Location

Queen's Economics Department (QED) is housed in Dunning Hall at the southwest corner of Union Street and University Avenue on the University's Main Campus. Standing near the north shore of Lake Ontario in the heart of historic Kingston, the campus is a pleasant walk from downtown shops, restaurants, bars and theatres. The University's older buildings are traditional limestone; newer buildings of more modern architecture have been designed to complement these.

QED occupies the second and third floors of Dunning Hall, and two floors of A Wing in Mackintosh-Corry Hall. These premises provide administrative offices, faculty offices, graduate student offices, classrooms, seminar rooms, and two computing labs, as well as conference facilities, and a reading room.

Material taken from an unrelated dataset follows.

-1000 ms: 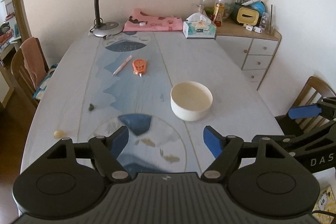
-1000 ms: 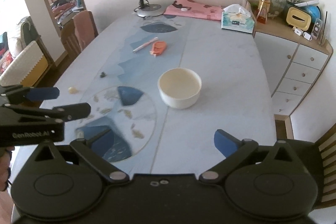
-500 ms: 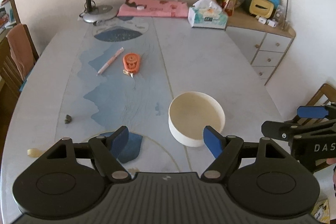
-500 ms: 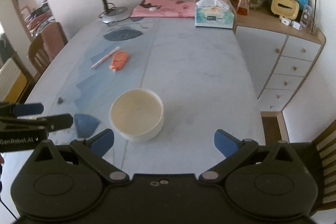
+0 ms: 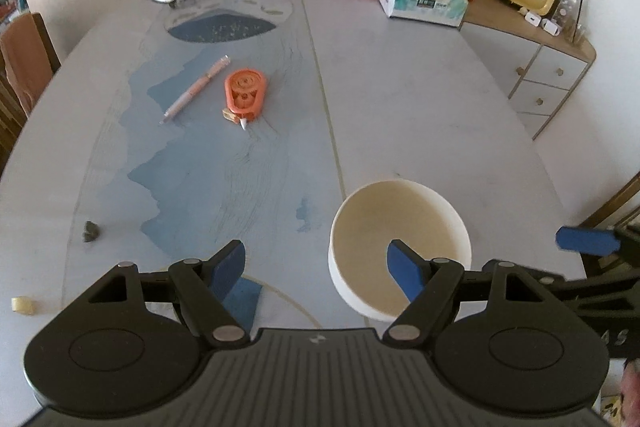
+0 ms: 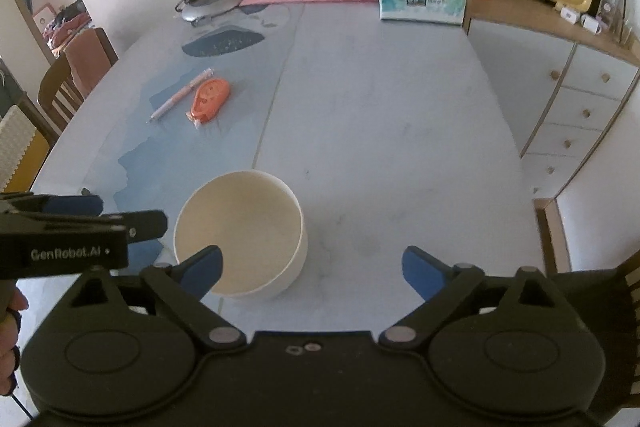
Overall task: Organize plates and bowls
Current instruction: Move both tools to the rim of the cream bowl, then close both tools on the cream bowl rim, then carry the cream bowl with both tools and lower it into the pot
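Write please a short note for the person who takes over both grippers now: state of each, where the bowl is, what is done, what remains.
Left gripper: open, holds nothing; one finger over the bowl.
Right gripper: jaws closing, not gripping yet; one finger over the same bowl's mouth.
Bowl: empty, upright on the table, near edge. No plates in view.
Done: nothing picked up yet.
Left: grasp the bowl and put it away.
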A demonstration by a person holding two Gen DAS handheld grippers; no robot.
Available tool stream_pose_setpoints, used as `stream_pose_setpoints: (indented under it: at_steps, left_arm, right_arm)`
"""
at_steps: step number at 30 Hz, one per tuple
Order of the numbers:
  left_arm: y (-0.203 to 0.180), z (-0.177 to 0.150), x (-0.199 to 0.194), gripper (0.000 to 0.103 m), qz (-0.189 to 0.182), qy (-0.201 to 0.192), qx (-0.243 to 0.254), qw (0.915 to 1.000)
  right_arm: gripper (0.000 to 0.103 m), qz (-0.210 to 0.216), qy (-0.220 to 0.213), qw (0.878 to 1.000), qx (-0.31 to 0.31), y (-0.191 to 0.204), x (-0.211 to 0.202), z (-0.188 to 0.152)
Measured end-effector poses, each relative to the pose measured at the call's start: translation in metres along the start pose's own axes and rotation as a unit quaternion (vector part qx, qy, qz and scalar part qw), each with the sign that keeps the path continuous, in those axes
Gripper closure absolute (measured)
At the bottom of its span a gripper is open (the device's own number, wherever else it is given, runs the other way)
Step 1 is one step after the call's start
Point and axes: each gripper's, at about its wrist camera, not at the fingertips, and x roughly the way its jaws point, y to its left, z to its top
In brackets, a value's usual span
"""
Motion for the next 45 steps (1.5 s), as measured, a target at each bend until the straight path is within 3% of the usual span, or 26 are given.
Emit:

Directly across Union Street from Dunning Hall is the Joseph S. Stauffer Library. This is the central unit of the Queen's library system. Directly across University Avenue is the Douglas Library, which contains many mathematics and engineering books and periodicals.

On the northeast corner of Union Street and University Avenue stands the John Deutsch University Centre. All students are members of this Centre. Its facilities include a dining room, common rooms, club meeting rooms, a coffee shop, two pubs, a billiard room and various commercial facilities: a dry cleaners, a sub post office, a unisex hairstylist, and a tuck shop.

A regular city bus route passes Dunning Hall. All Queen's students are members of a 'bus-it' plan which allows them free travel on the municipal transit system during Fall and Winter terms if they show a valid Queen's student I.D. There are limited parking facilities close by.

Kingston is located midway between Toronto and Montreal; Ottawa is 195 kilometres to the northeast and New York State lies to the south across Lake Ontario. Regular train and bus services connect Kingston with Toronto, Montreal, and Ottawa. The city is a popular vacation resort, partly by virtue of its location on the shore of Lake Ontario near the famous Thousand Islands and partly because of its strategic significance in Canadian history. The city provides a wide variety of sport and recreational facilities all the year round.